The next day, Berlinger was led out by the MPs. He nodded back at me and was gone. I noticed that wooden soldier was still where he’d left it, standing on the windowsill, looking out. I had the strange sense, that whole day, that he’d left it as a sort of totem, a miniature version of himself standing guard—although whether over me, or the outside world, I couldn’t tell.
———
Two days after that—two days of the most intense boredom and dread I’ve felt in my life, short of waiting to see the Eagles on the Hell Freezes Over tour—the Vietnamese MP waved me out. Davis Martin was there, said Hawkins was conscious and wanted to talk. If I was smart, he said, with a look suggesting he thought I probably wasn’t, I would apologize, grovel if need be. I went over to sick bay, a cinder-block cube on the edge of base, and found Hawkins on a metal bed in the corner. He really did look like a raccoon.
“Lazar,” he said. “I just wanted to tell you I’m not pushing for a court-martial.”
“Thanks.”
“Why’d you hit me?”
“It was the hat, I think.”
He seemed to consider this, then said, “Here’s the thing. The doctor said it looks like when I fell, this little itty piece of my skull chipped off inside. Says it’s fine, no big deal, ’cept I can’t be out in combat, that a mortar concussion or something like that could cause it to kill me. They’re sending me home in a week, you believe that?”
“No.”
“So I called you in here to say thanks. I’ve had these nightmares ever since I’ve been in-country, slept like an hour every night for three months. Thought about shooting off my own toe, turns out all I had to do was wear that gook’s lid, and your dumb fucking ass took care of the rest.”
“I’m glad to hear it.”
He said, “I bet you are. Hey, one more thing. You hear about your buddy Berlinger?” I guess the blank stare on my face informed him I hadn’t. “He got zapped on the way down to MACV for his tribunal. Tough shit, huh? No good deed, huh?”
“You’re lying.”
“Unh-uh.” He rearranged himself on his bed with a look of satisfaction, like a man who’d just eaten a little more than he should have. “Ask around. He got ambushed on that same convoy line we rode in on when we first got here.”

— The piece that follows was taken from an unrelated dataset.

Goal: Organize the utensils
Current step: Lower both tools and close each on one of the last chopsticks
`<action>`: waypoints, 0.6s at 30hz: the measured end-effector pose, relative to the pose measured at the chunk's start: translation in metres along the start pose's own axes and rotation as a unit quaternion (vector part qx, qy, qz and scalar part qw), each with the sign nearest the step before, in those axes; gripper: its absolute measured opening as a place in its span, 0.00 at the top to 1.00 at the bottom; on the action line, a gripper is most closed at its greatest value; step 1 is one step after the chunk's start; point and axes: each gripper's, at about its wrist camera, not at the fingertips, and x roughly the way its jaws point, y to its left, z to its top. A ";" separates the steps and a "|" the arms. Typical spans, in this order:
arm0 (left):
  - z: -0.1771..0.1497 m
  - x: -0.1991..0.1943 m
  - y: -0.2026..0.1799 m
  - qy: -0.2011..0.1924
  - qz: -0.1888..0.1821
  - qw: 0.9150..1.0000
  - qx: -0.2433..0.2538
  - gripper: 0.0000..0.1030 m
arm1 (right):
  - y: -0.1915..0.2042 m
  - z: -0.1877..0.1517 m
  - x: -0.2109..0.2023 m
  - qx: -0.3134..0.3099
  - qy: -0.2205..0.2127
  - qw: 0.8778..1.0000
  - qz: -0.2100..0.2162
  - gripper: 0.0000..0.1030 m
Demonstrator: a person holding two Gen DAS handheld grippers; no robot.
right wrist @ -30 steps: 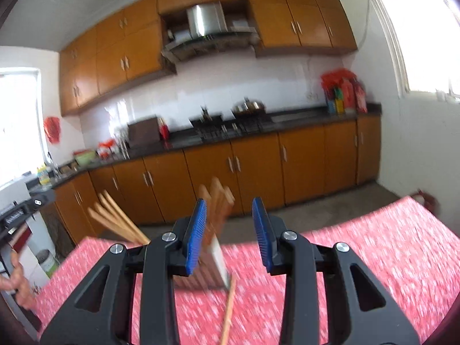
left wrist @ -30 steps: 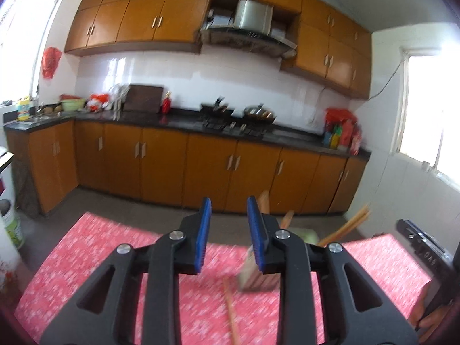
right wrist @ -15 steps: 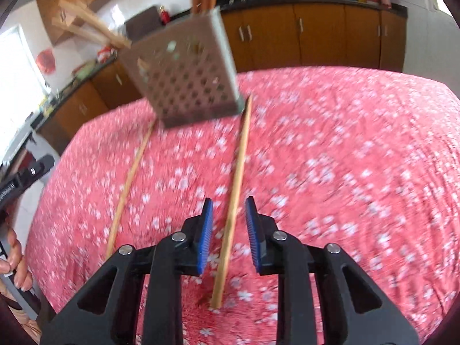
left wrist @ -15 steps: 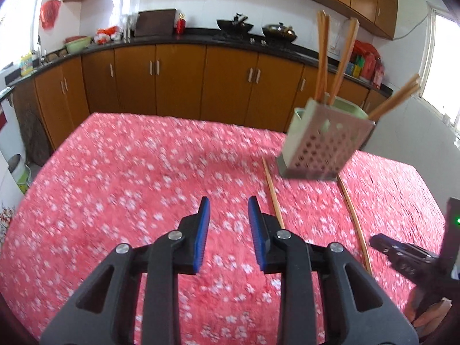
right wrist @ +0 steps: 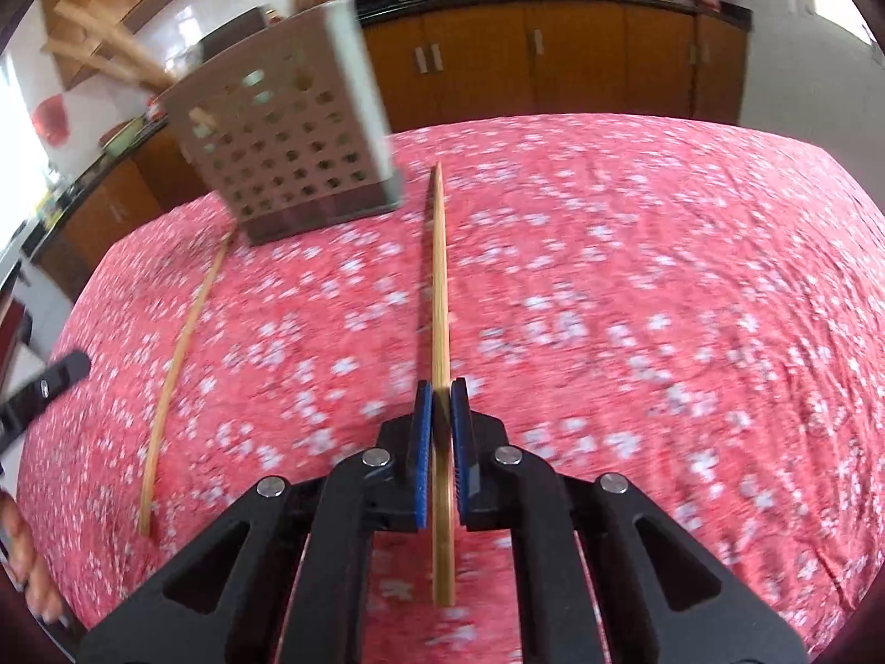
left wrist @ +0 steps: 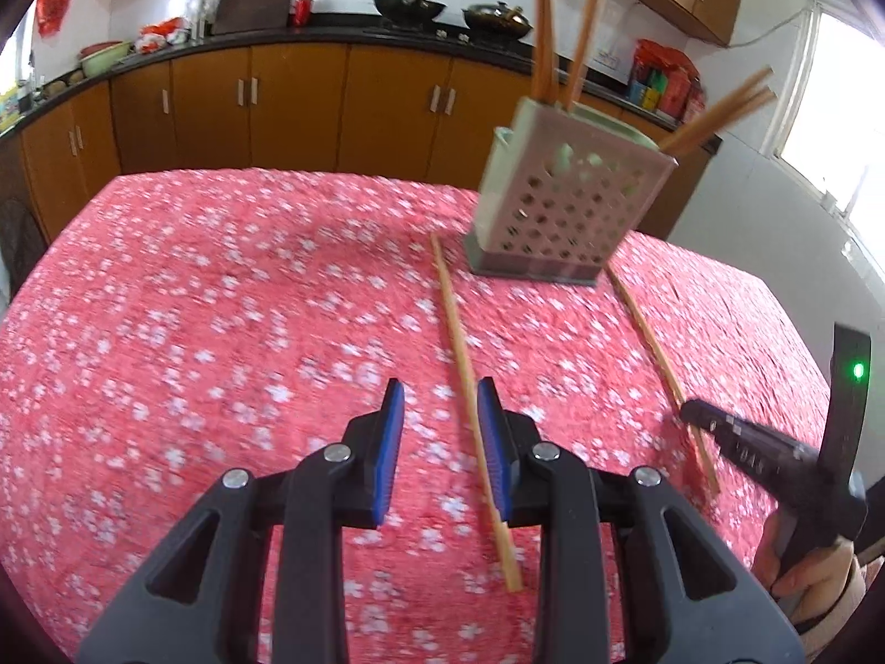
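Two wooden chopsticks lie on the red flowered tablecloth (left wrist: 221,304) in front of a pale perforated utensil holder (left wrist: 564,205) with several chopsticks standing in it. My left gripper (left wrist: 440,390) is open, low over one chopstick (left wrist: 459,343), which runs between the jaws close to the right pad, untouched. My right gripper (right wrist: 441,393) is shut on the near part of the other chopstick (right wrist: 440,276), which points toward the holder (right wrist: 287,144). In the left wrist view the right gripper (left wrist: 691,418) sits at that chopstick's (left wrist: 647,332) near end. The left gripper's tip (right wrist: 77,362) shows beside its chopstick (right wrist: 177,354).
The holder stands near the table's far edge. Behind it run brown kitchen cabinets (left wrist: 298,105) and a dark counter with pans (left wrist: 409,3). A person's hand (left wrist: 796,570) grips the right tool at the lower right. A bright window (left wrist: 829,99) is on the right.
Both grippers tipped down from facing the cabinets and sank to the table. The right jaws closed onto their chopstick. The left gripper slid over the other chopstick, its jaws unchanged.
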 end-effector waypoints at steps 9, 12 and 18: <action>-0.016 0.039 -0.023 0.049 0.013 0.998 0.022 0.87 | -0.016 0.001 -0.006 0.011 -0.007 1.000 -0.008 0.92; -0.018 0.048 -0.021 0.055 0.031 0.998 0.023 0.92 | -0.013 -0.001 -0.005 0.010 -0.006 1.000 -0.008 0.92; -0.005 0.051 0.010 0.044 0.076 0.996 0.004 0.92 | -0.006 0.000 -0.001 0.000 -0.009 1.000 -0.007 0.92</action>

His big rubbery lips were assembling themselves into the formation of a smile as I retreated from the room. “Poor old Berlinger. I guess maybe it don’t matter much how smart you are.” He turned, grinning horribly now. “Hey, Lazar. I hope you get shot just like your buddy.” I couldn’t get out before hearing him say, “I hope some gook sniper draws a bead on your fat head. Brains for monkey dinner. You hear me? I hope you get cut wide open, you fucking son of a bitch.”
———
Davis Martin confirmed the rumor at an impromptu meeting in the mess hall during lunch and told us, matter of fact, that Berlinger had been killed in transport to army headquarters in Saigon. An insurgent mortar attack, the wreckage discovered by the supply truck fifteen minutes behind it. Endicott had gone to Saigon, too, to testify at the trial, but he’d been choppered in. Martin told everyone to shut up and observe a moment of silence, bowed his fireplug head, then left the room to its questions, its inane chatter, its guilty feelings of relief that it hadn’t been them, its turkey potpies. No one seemed that bothered, and it occurred to me that most of the guys considered him a traitor.
I walked outside. It was a gorgeous clear day. I went back to the barracks, polished off the warm dregs of a bottle of brandy, and vomited. I sat there for a very long time, sweating, watching the river of faces on the wall, watching Berlinger surface and resurface, live and drown, over and over again. I watched as the other guys came in chattering, laughing, lying down, snoring. I watched in the dark. I didn’t get up in the morning, and I didn’t get up when someone was in the door talking, surrounded by a rectangle of harsh, white light. I didn’t say anything and they went away, and then I was alone again, with the same thoughts circling in my head: It had been a massacre, Endicott had given the order, I had followed it, Berlinger hadn’t, he’d been right, and he’d died for it.
That evening, I approached Martin in the canteen. A ceiling fan overhead seemed to beat in slow motion, and I could see the helicopter touching down, Endicott crouching under the spinning blades, getting the news from some crew-cut hack. I could see his long face, touched with sadness, and with relief at being spared the trial. Martin was drinking a beer and thumbing through a Whole Earth Catalog someone stateside must have sent him.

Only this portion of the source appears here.